● Data
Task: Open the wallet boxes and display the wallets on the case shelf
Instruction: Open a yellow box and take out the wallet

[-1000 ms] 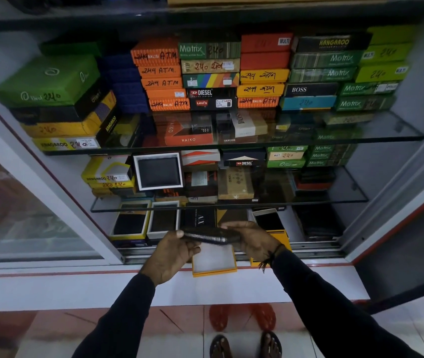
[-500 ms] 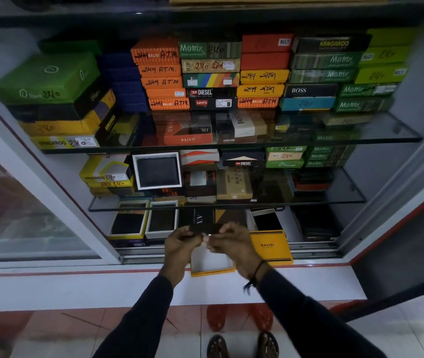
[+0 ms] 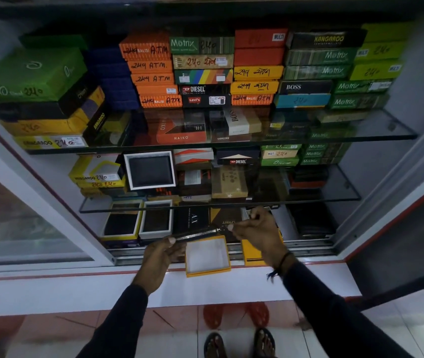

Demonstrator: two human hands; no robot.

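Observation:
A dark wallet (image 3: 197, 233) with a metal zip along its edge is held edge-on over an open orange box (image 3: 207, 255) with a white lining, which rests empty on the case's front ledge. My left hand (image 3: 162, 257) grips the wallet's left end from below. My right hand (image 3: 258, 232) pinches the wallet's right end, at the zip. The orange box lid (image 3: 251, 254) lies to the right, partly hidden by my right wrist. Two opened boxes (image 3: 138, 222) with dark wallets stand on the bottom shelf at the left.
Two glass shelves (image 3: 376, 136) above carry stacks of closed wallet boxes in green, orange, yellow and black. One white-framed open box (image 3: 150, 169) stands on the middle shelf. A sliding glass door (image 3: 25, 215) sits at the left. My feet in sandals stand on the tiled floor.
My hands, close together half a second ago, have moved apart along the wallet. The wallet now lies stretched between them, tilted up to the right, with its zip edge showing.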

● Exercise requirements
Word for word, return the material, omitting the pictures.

● Task output
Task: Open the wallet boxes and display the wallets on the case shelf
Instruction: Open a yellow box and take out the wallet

[-1000 ms] 
[-500 ms] 
[+0 ms] 

Demonstrator: two human hands; no robot.

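Observation:
A dark wallet (image 3: 197, 233) with a metal zip along its edge is held edge-on over an open orange box (image 3: 207, 255) with a white lining, which rests empty on the case's front ledge. My left hand (image 3: 162, 257) grips the wallet's left end from below. My right hand (image 3: 258, 232) pinches the wallet's right end, at the zip. The orange box lid (image 3: 251, 254) lies to the right, partly hidden by my right wrist. Two opened boxes (image 3: 138, 222) with dark wallets stand on the bottom shelf at the left.
Two glass shelves (image 3: 376, 136) above carry stacks of closed wallet boxes in green, orange, yellow and black. One white-framed open box (image 3: 150, 169) stands on the middle shelf. A sliding glass door (image 3: 25, 215) sits at the left. My feet in sandals stand on the tiled floor.
My hands, close together half a second ago, have moved apart along the wallet. The wallet now lies stretched between them, tilted up to the right, with its zip edge showing.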

Nothing else belongs to this exercise.